● **Activity**
Give back the data below word for word. Any image in it should be left out.
== Segment start ==
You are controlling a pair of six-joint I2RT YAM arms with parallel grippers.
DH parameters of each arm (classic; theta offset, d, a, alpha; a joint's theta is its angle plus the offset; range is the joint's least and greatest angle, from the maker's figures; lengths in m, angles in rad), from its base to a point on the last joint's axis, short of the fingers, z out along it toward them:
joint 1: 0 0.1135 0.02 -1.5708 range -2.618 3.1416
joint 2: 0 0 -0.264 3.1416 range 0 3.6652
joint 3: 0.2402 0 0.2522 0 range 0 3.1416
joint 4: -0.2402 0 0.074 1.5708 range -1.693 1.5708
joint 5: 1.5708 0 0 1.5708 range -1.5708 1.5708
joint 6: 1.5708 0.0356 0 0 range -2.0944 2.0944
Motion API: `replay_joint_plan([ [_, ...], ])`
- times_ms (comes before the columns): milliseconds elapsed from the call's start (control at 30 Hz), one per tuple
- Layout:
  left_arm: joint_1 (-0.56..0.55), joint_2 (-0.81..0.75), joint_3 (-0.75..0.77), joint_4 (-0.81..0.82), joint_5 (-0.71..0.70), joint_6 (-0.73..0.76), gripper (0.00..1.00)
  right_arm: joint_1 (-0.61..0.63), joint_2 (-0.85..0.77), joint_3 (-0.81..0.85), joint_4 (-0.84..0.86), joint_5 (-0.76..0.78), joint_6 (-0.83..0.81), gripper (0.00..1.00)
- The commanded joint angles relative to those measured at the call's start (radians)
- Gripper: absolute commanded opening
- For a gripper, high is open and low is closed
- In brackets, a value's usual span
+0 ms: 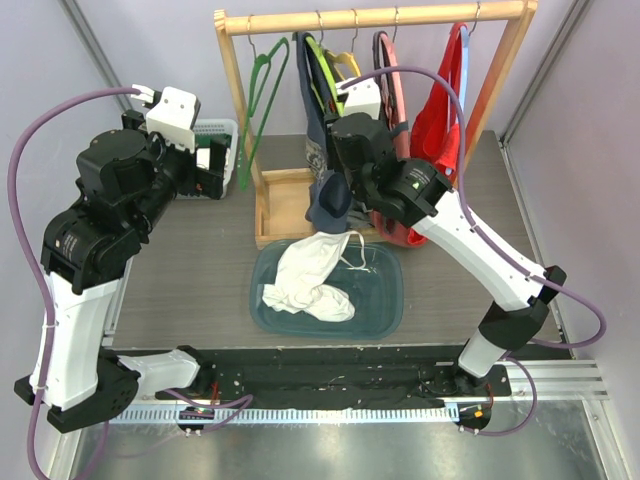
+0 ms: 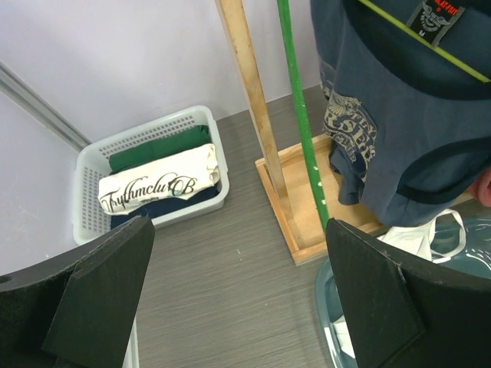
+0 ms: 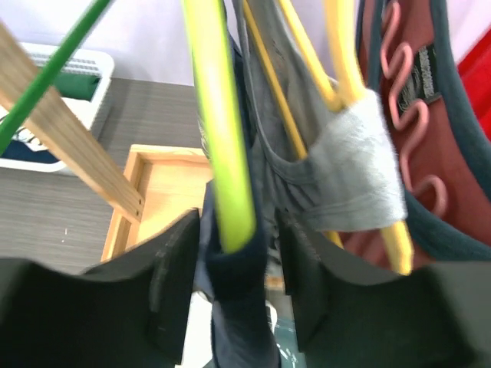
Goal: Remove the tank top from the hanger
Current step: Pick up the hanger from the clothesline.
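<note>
The navy tank top [image 3: 238, 307] is seen hanging on the lime hanger [image 3: 219, 115], which is hooked over the rail of the wooden rack [image 1: 370, 15]. The right end effector [image 3: 238, 261] is placed around one strap of this top and the hanger arm inside it, with a finger on either side. The jaws are partly apart, and it cannot be told whether the fabric is pinched. Just to the right of it, a grey garment [image 3: 353, 176] is draped on a yellow hanger [image 3: 341, 54], and a maroon garment [image 3: 430, 153] is found beyond that.

The left end effector [image 2: 238, 230] is held wide open with nothing between its fingers. Ahead of it to the left, a white basket [image 2: 80, 199] of folded clothes is seen on the tabletop [image 1: 190, 270]. Ahead to the right, a green hanger [image 2: 299, 115] is hung beside the rack post.
</note>
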Motion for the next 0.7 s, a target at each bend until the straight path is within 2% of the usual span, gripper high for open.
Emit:
replay_joint_plan([
  [0, 0.009, -0.011, -0.003, 0.009, 0.018, -0.015, 1.0, 0.007, -0.018, 0.046, 0.091, -0.034, -0.058, 0.47],
  [200, 0.01, -0.013, -0.005, 0.006, 0.014, -0.013, 1.0, -0.026, -0.001, 0.061, 0.085, -0.092, -0.061, 0.23],
  [233, 0.01, -0.013, -0.005, 0.006, 0.014, -0.012, 1.0, -0.035, -0.003, 0.055, 0.084, -0.102, -0.054, 0.13],
  [300, 0.01, -0.013, -0.005, 0.006, 0.014, -0.012, 1.0, -0.044, -0.004, 0.038, 0.084, -0.111, -0.051, 0.02],
  [433, 0.01, -0.01, -0.005, 0.006, 0.014, -0.012, 1.0, -0.064, -0.026, -0.021, 0.15, -0.149, -0.073, 0.01],
  [667, 0.01, -0.01, -0.005, 0.005, 0.014, -0.01, 1.0, -0.067, -0.127, -0.202, 0.453, -0.119, -0.234, 0.01],
])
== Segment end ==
● **Answer space**
You are controlling a pair of six-joint I2RT YAM arms with parallel grippers.
DH parameters of each arm (classic; theta offset, d, a, alpha; a joint's theta is its angle plus the offset; range is the joint's least and greatest angle, from the maker's figures; lengths in m, angles in rad), from its base to a point on the last joint's axis, short of the fingers, z out along it toward them:
joint 1: 0 0.1135 0.02 -1.5708 range -2.618 3.1416
joint 2: 0 0 -0.264 3.1416 range 0 3.6652
joint 3: 0.2402 0 0.2522 0 range 0 3.1416
joint 4: -0.2402 0 0.074 1.5708 range -1.693 1.5708
joint 5: 1.5708 0 0 1.5708 range -1.5708 1.5708
joint 6: 1.5708 0.0356 0 0 range -2.0944 2.0944
Motion API: `replay_joint_plan([ [_, ...], ])`
- times_ms (comes before the columns): milliseconds elapsed from the call's start (control at 30 Hz), one per tuple
- Layout:
  left_arm: joint_1 (-0.56..0.55), joint_2 (-0.81..0.75), joint_3 (-0.75..0.77), joint_4 (-0.81..0.82), joint_5 (-0.71..0.70), joint_6 (-0.73..0.76), gripper (0.00..1.00)
  right_arm: joint_1 (-0.61..0.63), joint_2 (-0.85..0.77), joint_3 (-0.81..0.85), joint_4 (-0.84..0.86), joint_5 (-0.76..0.78), joint_6 (-0.83..0.81), gripper (0.00..1.00)
- The commanded joint angles relative to those measured at the call's start (radians)
- Gripper: absolute commanded opening
- For a gripper, high is open and low is closed
- In brackets, a value's usual span
+0 ms: 
+0 ms: 
+0 ms: 
Goal: Remove the tank top from the hanger
Current step: Pick up the hanger from the clothesline.
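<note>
The navy tank top [image 3: 238, 307] is seen hanging on the lime hanger [image 3: 219, 115], which is hooked over the rail of the wooden rack [image 1: 370, 15]. The right end effector [image 3: 238, 261] is placed around one strap of this top and the hanger arm inside it, with a finger on either side. The jaws are partly apart, and it cannot be told whether the fabric is pinched. Just to the right of it, a grey garment [image 3: 353, 176] is draped on a yellow hanger [image 3: 341, 54], and a maroon garment [image 3: 430, 153] is found beyond that.

The left end effector [image 2: 238, 230] is held wide open with nothing between its fingers. Ahead of it to the left, a white basket [image 2: 80, 199] of folded clothes is seen on the tabletop [image 1: 190, 270]. Ahead to the right, a green hanger [image 2: 299, 115] is hung beside the rack post.
</note>
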Motion for the next 0.7 s, a target at each bend until the straight path is within 2% of the usual span, gripper high for open.
Emit:
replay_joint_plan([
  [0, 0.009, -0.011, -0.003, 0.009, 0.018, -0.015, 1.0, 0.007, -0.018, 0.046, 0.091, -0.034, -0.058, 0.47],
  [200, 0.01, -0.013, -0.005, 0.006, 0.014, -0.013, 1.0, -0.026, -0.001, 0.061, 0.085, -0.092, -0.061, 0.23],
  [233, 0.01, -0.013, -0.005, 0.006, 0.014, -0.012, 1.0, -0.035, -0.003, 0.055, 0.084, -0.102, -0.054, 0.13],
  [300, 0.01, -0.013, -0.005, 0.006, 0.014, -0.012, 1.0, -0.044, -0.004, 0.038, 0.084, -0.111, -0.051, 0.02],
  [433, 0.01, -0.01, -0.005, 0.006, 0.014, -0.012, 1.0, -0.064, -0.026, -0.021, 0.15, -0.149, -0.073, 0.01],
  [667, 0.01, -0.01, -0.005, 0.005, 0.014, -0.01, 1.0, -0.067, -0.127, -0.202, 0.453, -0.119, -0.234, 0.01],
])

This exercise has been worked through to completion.